- How to complete this task -
Among the entries below, how many lines include the string "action"? Answer with only the number.

Dataset records below:

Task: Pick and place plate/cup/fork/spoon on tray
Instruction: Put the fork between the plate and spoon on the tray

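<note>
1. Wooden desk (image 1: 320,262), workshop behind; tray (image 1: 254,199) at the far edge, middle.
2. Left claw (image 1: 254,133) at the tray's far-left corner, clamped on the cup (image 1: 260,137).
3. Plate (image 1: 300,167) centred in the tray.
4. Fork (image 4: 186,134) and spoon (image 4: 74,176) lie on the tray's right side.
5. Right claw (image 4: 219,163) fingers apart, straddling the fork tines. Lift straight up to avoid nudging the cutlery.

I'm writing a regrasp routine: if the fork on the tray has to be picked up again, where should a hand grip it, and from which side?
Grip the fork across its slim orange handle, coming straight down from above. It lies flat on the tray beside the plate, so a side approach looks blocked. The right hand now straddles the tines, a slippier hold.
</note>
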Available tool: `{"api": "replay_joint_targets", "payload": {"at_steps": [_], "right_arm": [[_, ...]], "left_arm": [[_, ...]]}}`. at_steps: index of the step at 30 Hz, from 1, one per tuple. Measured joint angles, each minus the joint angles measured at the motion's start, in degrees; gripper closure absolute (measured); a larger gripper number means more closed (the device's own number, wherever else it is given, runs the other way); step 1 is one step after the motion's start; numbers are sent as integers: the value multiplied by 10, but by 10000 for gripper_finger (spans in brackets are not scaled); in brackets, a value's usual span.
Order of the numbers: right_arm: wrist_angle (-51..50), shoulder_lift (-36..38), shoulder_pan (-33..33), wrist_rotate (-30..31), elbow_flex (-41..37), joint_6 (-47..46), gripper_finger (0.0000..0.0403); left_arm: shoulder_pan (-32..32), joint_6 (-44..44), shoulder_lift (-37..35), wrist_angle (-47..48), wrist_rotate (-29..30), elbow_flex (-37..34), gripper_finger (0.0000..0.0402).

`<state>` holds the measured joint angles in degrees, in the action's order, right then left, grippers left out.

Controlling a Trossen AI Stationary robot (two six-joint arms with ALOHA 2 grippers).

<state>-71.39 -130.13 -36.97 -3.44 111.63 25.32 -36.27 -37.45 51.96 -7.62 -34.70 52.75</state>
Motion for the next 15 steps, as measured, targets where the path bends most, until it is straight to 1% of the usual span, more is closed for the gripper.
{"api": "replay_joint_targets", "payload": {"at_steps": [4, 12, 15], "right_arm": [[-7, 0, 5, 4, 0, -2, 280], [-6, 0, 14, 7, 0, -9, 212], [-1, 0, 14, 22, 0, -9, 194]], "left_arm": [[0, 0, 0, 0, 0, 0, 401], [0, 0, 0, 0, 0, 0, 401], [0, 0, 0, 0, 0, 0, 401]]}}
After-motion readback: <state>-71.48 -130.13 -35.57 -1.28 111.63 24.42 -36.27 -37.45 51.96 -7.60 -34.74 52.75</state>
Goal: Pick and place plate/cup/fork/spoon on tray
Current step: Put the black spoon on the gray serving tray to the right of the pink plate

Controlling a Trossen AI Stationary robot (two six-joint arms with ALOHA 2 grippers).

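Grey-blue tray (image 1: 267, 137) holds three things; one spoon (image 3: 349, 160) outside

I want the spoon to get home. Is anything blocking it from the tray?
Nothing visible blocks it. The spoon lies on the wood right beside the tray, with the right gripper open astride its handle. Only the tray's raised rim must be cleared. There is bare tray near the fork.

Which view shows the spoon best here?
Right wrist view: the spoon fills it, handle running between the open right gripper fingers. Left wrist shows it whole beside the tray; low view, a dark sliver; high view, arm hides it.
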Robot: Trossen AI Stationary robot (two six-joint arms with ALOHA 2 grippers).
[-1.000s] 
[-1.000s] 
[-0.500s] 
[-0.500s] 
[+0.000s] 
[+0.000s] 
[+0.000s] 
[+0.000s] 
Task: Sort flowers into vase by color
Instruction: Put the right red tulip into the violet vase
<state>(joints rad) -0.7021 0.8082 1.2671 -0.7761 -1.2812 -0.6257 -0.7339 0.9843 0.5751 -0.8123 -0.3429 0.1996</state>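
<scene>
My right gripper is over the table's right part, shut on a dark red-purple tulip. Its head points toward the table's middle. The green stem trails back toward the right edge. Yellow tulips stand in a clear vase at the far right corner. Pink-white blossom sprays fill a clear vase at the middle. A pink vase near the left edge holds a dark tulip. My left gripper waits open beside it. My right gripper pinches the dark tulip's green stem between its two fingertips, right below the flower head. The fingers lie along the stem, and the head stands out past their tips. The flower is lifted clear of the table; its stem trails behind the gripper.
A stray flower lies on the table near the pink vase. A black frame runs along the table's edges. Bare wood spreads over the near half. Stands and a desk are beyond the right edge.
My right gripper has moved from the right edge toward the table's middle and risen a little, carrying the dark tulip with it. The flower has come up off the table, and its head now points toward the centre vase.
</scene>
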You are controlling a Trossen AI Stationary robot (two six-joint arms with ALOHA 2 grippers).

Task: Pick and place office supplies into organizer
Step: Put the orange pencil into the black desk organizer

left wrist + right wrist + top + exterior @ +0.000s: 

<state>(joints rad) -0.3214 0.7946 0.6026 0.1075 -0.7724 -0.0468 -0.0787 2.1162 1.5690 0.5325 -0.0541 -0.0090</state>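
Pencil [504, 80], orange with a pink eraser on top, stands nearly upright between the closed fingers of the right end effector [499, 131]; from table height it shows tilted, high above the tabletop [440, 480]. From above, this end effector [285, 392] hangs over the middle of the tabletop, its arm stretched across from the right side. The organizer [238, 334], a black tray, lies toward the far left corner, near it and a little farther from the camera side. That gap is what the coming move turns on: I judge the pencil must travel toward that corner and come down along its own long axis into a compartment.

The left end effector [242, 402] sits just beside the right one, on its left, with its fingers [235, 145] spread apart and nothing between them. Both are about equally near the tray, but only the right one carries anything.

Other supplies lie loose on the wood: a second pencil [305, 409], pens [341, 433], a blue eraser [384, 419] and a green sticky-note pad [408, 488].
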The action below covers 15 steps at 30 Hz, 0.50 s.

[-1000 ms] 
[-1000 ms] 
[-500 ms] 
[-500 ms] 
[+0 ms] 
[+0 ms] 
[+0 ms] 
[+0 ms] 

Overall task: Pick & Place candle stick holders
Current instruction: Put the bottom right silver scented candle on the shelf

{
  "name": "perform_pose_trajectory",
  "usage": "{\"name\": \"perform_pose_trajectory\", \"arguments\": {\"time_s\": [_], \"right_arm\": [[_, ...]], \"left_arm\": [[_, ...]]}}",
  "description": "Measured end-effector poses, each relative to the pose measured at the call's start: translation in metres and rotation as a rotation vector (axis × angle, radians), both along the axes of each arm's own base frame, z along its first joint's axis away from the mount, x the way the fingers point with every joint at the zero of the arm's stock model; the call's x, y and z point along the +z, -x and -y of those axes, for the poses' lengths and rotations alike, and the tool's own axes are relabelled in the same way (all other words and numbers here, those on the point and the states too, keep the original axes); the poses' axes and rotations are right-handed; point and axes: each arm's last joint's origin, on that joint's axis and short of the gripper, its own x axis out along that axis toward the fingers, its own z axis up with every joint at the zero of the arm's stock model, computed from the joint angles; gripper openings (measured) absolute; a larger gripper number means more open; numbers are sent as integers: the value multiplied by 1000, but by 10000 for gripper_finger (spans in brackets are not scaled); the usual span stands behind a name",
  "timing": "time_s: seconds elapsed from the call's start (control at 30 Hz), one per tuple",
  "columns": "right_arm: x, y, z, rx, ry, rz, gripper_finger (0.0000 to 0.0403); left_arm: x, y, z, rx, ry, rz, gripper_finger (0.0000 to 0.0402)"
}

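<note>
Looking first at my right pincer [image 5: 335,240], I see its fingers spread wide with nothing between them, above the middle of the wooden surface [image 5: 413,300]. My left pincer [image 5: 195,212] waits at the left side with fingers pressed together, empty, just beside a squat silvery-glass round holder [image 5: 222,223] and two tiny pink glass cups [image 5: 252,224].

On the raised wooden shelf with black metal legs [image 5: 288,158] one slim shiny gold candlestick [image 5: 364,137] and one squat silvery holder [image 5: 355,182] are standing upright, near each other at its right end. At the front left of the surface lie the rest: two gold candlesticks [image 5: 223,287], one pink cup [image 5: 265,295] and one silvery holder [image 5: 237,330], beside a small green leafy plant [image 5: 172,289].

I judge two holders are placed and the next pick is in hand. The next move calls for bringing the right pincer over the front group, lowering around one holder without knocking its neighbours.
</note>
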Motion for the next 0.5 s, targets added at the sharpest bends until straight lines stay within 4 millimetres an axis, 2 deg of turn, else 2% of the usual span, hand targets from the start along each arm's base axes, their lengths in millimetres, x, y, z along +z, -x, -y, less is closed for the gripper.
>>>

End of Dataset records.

- Task output -
2